UNUTULAN KAVRAM: MAHREMİYET
Sözlük anlamına baktığımızda; alenen açıklanmayan, gösterilmeyen, gizli, saklı gibi tanımlarla karşılaşırız. Halk arasında bilinirliği neredeyse yüzde yüz denilebilecek bir kavramdır. Ama işin içerisine dijital dünya girince de ilk unutulan, hiç akla gelmeyen bir kavram olmuştur. Anayasa başta olmak üzere tüm kanunlar mahremiyeti koruma çabasındadır. Sırf bu maksatla Anayasanın 20. Maddesinde “Herkes, özel hayatına ve aile hayatına saygı gösterilmesini isteme hakkına sahiptir. Özel hayatın ve aile hayatının gizliliğine dokunulamaz.” hükmüne yer verilmiştir. İşte bu derece önemlidir mahremiyet.
Böylesi önemli bir konunun ihlali cezalandırılmadan olmaz tabi ki. 5237 sayılı Türk Ceza Kanunu “Özel Hayata ve Hayatın Gizli Alanına Karşı Suçlar” başlıklı 9. Bölümde bu alandaki ihlaller ile ilgili suçları düzenlemektedir. Tam 9 adet kanun maddesi bulunmaktadır bu hassas konuyla ilgili. 134. Madde ise “Özel hayatın gizliliğini ihlal” ismiyle en can alıcı kanun maddesidir:
Madde 134- (1) Kişilerin özel hayatının gizliliğini ihlal eden kimse, bir yıldan üç yıla kadar hapis cezası ile cezalandırılır. Gizliliğin görüntü veya seslerin kayda alınması suretiyle ihlal edilmesi halinde, verilecek ceza bir kat artırılır.

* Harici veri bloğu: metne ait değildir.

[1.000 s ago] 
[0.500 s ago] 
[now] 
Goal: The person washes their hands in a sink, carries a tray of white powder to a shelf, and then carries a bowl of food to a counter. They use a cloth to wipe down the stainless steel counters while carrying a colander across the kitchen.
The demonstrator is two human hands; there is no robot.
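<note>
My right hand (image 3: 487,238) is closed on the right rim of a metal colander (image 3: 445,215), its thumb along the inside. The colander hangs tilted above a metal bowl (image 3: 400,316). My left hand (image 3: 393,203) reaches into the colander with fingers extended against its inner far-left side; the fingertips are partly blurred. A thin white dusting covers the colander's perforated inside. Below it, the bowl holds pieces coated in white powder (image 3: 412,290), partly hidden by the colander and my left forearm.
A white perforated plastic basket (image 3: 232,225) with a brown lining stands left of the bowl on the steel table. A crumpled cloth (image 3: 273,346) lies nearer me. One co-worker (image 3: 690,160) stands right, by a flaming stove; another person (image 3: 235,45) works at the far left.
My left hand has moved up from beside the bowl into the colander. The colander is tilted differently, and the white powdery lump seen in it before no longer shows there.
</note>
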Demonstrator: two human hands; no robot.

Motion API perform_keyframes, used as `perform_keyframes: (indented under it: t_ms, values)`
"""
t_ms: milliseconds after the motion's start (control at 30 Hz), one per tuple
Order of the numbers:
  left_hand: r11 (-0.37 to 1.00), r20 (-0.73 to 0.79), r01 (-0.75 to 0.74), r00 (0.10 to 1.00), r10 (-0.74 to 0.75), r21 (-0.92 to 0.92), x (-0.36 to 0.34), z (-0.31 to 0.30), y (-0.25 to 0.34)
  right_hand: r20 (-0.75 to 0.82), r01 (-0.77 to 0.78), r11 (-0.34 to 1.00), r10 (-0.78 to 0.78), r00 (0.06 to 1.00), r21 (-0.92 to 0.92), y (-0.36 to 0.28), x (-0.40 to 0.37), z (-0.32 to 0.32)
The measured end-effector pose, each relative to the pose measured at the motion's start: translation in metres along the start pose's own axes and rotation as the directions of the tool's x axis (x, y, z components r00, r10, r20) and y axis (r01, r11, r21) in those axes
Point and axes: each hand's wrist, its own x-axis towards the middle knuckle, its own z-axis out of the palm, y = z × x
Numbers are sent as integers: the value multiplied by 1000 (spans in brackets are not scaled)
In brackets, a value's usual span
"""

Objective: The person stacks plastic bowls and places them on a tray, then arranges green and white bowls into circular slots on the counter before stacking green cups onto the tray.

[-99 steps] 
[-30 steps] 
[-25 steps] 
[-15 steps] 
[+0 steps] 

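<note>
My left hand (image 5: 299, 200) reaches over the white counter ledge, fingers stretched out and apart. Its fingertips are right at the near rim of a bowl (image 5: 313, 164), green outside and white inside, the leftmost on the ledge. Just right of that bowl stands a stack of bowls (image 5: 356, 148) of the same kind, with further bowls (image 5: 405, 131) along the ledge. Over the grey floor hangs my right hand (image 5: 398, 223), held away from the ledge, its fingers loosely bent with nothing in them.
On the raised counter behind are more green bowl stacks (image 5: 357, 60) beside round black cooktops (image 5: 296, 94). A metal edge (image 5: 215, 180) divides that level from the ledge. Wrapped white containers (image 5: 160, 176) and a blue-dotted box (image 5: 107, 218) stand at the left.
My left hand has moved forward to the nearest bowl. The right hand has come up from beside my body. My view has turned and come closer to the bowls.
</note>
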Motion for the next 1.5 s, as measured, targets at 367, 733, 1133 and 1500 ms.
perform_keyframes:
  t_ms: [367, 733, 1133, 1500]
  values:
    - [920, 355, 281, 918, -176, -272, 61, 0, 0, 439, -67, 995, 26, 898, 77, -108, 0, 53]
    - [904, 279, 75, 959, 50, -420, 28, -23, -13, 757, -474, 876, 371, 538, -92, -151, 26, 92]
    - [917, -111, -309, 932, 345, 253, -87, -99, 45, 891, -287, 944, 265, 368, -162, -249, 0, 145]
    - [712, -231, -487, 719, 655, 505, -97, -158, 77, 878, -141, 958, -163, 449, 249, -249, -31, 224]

(2) (Değişik: 2/7/2012-6352/81 md.) Kişilerin özel hayatına ilişkin görüntü veya sesleri hukuka aykırı olarak ifşa eden kimse iki yıldan beş yıla kadar hapis cezası ile cezalandırılır. İfşa edilen bu verilerin basın ve yayın yoluyla yayımlanması halinde de aynı cezaya hükmolunur.
Görüldüğü üzere kanun koyucu mahremiyet konusunda son derece hassas ve koruyucu bir role sahiptir. Hatta bu kadarla da yetinilmemiş 2016 yılında 6698 sayılı Kişisel Verilerin Korunması Kanunu hazırlanarak yürürlüğe girmiştir. Böylece mahremiyet konusu vatandaşların kişisel verileri konusunda daha da önemli bir hale gelmiştir.
Yasa koyucunun çok önem gösterdiği bir alan olan mahremiyet hayatın dijitalleşmesi ile birlikte birden unutulan ve değersizleşen bir kavram halini almıştır. Çünkü yasa koyucu ne yaparsa yapsın mahremiyetini koruması gereken kişi bu konuya ilgi göstermez ve umursamazsa yapabileceği bir şey yoktur. Mahremiyetin teknoloji ile birlikte evrilip Dijital Mahremiyete dönüşmesi ve sonrasında ise bir türlü tam anlamıyla korunamaması tüm dikkati yeni teknolojilere çekmiştir. Özellikle sosyal ağlarda hoyratça ortaya serilen özel hayatlar sonrası Mahremiyet kavramı tekrar tartışılır olmaya başlamıştır.
Her ne kadar yapay zekâ destekli algoritmalar ile her türlü sahte resim ve videonun oluşturması için sadece bir kare fotoğrafın bile yeterli geldiği defalarca anlatılsa da Sosyal Ağların o büyülü tuzağı “Beğenilme” karşısında bir başarı sağlanamamıştır. Birçok ülke tarafından Bağımlılık kategorisine alınıp tedavi kapsamında çalışmalar başlatılan Sosyal Medya bağımlılığı artık bir sağlık sorunu halini almıştır. Tüm gün boyunca insanların mobil cihazlarına dokunma hissi taşıması bu bağımlılığın ne derecede olduğunu göstermek için yeterlidir. Her geçen gün daha çok zaman geçirilen sosyal ağlar karşısında Dijital Mahremiyetin esamesi bile okunmazken yasa koyucunun kişilere rağmen kişilerin mahremiyetini koruma çabası devam etmektedir. Bunun en güzel uluslararası örneği ise Avrupa Parlamentosu tarafından Dijital Bağımlılığın Önlenmesine yönelik çabaların 12 Aralık 2023 tarihinde kabul edilmesidir.